• AIM OF THE TASK: Filter these records by the string "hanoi", copying each line that holds it.

• DATA RECORDS:
★ ★ ★ ★
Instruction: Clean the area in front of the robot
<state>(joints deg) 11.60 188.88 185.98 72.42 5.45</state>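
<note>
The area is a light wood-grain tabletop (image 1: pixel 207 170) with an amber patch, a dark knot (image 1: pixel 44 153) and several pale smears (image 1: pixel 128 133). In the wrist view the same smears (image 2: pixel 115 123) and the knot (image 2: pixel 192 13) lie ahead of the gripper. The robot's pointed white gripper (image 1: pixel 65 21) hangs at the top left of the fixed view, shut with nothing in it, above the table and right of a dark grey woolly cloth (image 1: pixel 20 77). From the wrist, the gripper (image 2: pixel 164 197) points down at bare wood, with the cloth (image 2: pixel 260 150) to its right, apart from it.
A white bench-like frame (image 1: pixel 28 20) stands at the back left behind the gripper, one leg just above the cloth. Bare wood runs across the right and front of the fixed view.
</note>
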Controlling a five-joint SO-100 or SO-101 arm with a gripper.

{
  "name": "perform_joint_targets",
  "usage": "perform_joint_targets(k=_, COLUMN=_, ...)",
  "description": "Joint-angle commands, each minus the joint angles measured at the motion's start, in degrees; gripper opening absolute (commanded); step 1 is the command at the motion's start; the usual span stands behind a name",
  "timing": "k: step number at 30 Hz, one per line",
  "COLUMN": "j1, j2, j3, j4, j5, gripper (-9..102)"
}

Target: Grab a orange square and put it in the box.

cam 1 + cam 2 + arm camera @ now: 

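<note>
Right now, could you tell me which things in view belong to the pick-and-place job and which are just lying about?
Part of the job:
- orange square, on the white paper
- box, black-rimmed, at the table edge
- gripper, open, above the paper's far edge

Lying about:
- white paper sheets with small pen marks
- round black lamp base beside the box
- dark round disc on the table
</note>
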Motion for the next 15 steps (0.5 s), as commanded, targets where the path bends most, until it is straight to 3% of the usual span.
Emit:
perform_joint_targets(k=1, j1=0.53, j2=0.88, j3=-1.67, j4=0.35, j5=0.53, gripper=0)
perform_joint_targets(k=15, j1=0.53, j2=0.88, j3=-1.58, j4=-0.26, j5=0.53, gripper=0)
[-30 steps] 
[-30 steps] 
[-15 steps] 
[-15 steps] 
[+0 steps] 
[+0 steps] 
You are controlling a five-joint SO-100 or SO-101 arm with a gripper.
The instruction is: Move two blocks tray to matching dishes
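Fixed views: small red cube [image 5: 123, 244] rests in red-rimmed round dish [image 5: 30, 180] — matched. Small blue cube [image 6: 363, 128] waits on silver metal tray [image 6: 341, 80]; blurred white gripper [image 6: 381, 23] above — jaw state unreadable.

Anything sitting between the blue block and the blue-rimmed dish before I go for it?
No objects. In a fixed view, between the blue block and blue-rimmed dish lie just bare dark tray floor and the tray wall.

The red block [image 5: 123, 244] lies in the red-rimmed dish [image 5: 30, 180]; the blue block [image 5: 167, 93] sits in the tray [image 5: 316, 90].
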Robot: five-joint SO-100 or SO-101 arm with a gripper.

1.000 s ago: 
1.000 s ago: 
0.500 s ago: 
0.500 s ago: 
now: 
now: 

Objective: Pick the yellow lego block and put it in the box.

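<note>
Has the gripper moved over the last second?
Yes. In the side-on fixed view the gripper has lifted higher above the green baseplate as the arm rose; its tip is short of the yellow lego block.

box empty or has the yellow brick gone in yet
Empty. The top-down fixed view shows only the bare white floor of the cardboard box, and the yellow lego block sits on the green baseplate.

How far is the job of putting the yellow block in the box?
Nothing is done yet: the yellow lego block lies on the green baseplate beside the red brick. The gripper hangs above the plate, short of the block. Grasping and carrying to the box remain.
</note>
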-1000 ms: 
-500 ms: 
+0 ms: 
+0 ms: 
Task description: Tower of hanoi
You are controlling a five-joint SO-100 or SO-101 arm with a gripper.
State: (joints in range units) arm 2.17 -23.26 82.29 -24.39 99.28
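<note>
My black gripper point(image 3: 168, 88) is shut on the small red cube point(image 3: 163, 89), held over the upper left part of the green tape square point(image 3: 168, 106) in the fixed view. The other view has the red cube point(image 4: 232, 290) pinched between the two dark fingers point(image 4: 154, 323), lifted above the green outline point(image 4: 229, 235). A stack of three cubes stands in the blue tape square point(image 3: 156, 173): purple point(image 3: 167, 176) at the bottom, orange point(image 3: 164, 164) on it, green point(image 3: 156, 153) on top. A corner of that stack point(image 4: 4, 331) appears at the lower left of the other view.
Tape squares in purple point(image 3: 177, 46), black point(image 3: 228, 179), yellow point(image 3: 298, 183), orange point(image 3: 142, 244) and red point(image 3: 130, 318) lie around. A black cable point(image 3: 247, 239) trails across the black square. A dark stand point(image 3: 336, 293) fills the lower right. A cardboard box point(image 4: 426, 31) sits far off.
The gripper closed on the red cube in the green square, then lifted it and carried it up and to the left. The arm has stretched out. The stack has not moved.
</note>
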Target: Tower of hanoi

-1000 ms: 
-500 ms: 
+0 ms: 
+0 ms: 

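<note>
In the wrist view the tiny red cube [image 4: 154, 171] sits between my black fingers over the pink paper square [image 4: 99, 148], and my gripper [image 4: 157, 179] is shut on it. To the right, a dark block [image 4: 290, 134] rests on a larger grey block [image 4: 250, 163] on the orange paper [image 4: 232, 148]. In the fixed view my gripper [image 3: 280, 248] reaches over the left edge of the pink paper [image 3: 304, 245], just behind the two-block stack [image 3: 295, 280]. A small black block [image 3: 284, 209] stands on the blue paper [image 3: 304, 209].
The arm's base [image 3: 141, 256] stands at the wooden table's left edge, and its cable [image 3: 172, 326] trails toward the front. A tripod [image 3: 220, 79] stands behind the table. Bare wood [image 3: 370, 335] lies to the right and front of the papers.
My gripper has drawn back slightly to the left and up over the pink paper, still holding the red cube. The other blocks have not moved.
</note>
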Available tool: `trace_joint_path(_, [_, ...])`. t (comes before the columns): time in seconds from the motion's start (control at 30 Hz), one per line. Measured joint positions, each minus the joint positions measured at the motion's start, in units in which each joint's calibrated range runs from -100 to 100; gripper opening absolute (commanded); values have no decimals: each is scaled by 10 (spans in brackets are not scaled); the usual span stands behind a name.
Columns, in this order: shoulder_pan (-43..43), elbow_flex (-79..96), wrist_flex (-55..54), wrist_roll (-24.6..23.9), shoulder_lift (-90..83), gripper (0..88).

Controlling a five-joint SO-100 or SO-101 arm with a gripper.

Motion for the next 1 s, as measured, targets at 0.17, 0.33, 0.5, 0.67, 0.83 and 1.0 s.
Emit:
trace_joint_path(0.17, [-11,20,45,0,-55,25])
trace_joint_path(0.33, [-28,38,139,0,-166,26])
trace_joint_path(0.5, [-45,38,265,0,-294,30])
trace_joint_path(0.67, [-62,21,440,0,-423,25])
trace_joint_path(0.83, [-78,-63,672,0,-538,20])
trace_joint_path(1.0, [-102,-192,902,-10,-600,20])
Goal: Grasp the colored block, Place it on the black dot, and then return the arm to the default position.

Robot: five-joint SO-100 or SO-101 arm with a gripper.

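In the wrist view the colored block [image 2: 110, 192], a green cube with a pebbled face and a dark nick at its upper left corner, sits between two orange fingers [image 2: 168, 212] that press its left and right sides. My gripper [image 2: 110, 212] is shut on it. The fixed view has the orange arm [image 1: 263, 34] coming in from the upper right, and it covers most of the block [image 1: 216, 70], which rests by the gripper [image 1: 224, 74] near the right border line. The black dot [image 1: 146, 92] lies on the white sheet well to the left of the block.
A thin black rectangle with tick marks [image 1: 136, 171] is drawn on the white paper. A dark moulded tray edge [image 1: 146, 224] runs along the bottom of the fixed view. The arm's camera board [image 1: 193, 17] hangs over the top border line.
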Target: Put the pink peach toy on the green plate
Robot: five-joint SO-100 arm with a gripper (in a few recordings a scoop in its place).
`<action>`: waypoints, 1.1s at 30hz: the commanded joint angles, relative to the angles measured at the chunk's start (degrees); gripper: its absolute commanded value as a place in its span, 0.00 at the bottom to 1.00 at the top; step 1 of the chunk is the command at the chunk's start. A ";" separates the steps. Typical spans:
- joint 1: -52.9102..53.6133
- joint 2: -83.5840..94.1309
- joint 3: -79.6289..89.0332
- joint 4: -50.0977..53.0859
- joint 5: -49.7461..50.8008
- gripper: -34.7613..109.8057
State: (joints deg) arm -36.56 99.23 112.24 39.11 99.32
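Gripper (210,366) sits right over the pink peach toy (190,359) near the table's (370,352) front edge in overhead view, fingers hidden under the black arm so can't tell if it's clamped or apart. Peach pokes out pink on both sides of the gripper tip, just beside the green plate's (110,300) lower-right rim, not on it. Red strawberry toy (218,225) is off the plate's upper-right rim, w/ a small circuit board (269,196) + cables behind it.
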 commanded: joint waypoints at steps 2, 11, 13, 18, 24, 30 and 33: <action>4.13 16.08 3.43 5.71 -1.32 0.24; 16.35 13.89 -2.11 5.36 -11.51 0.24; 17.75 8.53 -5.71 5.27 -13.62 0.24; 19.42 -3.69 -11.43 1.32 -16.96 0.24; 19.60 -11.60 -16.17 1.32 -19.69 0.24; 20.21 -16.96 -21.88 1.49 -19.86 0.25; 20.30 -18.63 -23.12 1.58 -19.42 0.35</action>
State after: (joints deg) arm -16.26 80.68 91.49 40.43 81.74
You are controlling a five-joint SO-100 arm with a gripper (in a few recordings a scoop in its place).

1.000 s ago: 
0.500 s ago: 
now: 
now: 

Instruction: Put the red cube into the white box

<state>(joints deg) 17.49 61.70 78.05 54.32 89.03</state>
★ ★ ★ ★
• EXERCISE SOLUTION:
Task description: Tower of hanoi
Target: Tower of hanoi

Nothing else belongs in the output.